*ACTIVITY:* Your task is to write out the complete listing exactly as it is shown.

*ENTRIES SHOWN:*

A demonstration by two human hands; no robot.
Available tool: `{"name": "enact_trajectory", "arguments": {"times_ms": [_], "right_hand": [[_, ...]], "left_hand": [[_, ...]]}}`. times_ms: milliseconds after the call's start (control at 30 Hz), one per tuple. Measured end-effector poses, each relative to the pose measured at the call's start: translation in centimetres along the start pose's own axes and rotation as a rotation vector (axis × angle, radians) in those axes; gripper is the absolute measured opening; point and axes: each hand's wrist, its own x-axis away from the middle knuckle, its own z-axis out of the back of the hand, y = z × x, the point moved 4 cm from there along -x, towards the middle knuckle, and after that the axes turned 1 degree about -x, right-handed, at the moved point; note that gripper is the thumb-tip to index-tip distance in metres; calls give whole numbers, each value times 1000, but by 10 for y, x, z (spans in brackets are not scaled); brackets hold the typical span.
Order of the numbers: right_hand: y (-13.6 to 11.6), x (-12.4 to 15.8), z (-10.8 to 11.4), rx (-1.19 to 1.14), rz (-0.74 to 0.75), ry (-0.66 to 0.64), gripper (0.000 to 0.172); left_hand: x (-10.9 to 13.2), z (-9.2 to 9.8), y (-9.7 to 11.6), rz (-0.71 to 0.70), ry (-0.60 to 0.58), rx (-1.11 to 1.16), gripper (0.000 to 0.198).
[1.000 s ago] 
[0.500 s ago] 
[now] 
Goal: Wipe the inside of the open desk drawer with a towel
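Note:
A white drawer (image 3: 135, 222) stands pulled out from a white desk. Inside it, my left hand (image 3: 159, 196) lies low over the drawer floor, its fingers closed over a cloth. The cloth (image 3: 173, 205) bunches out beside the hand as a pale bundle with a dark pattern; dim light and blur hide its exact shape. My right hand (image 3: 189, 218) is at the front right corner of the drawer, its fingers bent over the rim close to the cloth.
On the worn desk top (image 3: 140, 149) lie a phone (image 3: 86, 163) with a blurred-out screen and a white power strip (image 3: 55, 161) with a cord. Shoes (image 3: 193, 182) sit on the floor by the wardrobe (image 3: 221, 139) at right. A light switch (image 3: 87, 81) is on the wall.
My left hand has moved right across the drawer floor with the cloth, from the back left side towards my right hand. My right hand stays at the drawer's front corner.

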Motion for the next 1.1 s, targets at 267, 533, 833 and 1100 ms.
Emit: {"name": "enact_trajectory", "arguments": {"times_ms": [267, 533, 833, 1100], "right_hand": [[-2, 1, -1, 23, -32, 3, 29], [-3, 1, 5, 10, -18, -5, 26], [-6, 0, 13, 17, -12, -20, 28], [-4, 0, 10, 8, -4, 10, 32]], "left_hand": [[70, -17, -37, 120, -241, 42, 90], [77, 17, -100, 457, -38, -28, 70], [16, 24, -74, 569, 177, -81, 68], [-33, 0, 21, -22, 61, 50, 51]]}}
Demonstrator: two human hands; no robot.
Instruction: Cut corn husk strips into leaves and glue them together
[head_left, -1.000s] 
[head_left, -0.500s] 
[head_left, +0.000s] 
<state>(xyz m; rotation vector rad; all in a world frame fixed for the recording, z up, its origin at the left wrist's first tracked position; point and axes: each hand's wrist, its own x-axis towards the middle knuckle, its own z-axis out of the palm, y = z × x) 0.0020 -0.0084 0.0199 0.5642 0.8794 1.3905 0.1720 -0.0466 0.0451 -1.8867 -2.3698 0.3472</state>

*FINAL ANSWER:*
A demonstration by two human hands; no robot.
Available tool: `{"name": "enact_trajectory", "arguments": {"times_ms": [_], "right_hand": [[_, ...]], "left_hand": [[_, ...]]}}`. times_ms: milliseconds after the call's start (control at 30 Hz), one per tuple. Measured end-effector poses, each relative to the pose measured at the call's start: translation in centimetres along the start pose's own axes and rotation as a rotation vector (axis × angle, radians) in those axes; gripper is the absolute measured opening; point and axes: each hand's wrist, its own x-axis away from the middle knuckle, its own z-axis out of the back of the hand, y = z × x, the point moved 4 cm from there along -x, towards the middle knuckle, and after that the axes turned 1 degree about -x, right-handed, at the moved point; note that gripper is the thumb-tip to index-tip distance in metres; calls give whole numbers, each value times 1000, but by 10 for y, x, z (spans in brackets are not scaled); brackets hold the typical span.
Order of the numbers: right_hand: y (-13.6 to 11.6), x (-12.4 to 15.8), z (-10.8 to 11.4), rx (-1.19 to 1.14), rz (-0.74 to 0.75), ry (-0.66 to 0.64), gripper (0.000 to 0.172); left_hand: x (-10.9 to 13.2), z (-9.2 to 9.8), y (-9.7 to 11.6), rz (-0.71 to 0.70), ry (-0.60 to 0.58), rx (-1.11 to 1.16), gripper (0.000 to 0.198).
[1.000 s ago] 
[0.500 s ago] 
[now] 
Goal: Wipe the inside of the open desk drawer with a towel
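Note:
A white drawer (image 3: 135, 222) stands pulled out from a white desk. Inside it, my left hand (image 3: 159, 196) lies low over the drawer floor, its fingers closed over a cloth. The cloth (image 3: 173, 205) bunches out beside the hand as a pale bundle with a dark pattern; dim light and blur hide its exact shape. My right hand (image 3: 189, 218) is at the front right corner of the drawer, its fingers bent over the rim close to the cloth.
On the worn desk top (image 3: 140, 149) lie a phone (image 3: 86, 163) with a blurred-out screen and a white power strip (image 3: 55, 161) with a cord. Shoes (image 3: 193, 182) sit on the floor by the wardrobe (image 3: 221, 139) at right. A light switch (image 3: 87, 81) is on the wall.
My left hand has moved right across the drawer floor with the cloth, from the back left side towards my right hand. My right hand stays at the drawer's front corner.
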
Motion for the next 1.1 s, targets at 267, 533, 833 and 1100 ms.
Emit: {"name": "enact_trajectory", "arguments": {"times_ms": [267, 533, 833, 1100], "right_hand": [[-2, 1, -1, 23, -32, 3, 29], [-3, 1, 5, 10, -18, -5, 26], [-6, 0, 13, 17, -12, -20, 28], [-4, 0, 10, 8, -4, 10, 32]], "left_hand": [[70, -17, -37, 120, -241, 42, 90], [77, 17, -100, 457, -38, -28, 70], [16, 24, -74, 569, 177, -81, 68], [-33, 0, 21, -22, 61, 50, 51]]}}
Demonstrator: two human hands; no robot.
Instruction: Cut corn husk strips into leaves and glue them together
[head_left, -1.000s] 
[head_left, -0.500s] 
[head_left, +0.000s] 
<state>(xyz m; rotation vector rad; all in a world frame fixed for the recording, z up, its origin at the left wrist's first tracked position; point and axes: each hand's wrist, its own x-axis towards the middle knuckle, its own z-axis out of the palm, y = z × x) 0.0020 -0.0084 0.0199 0.5642 0.8794 1.3905 0.1720 -0.0466 0.0451 -1.8867 -2.3698 0.3472</state>

For this exercise, nothing more is required.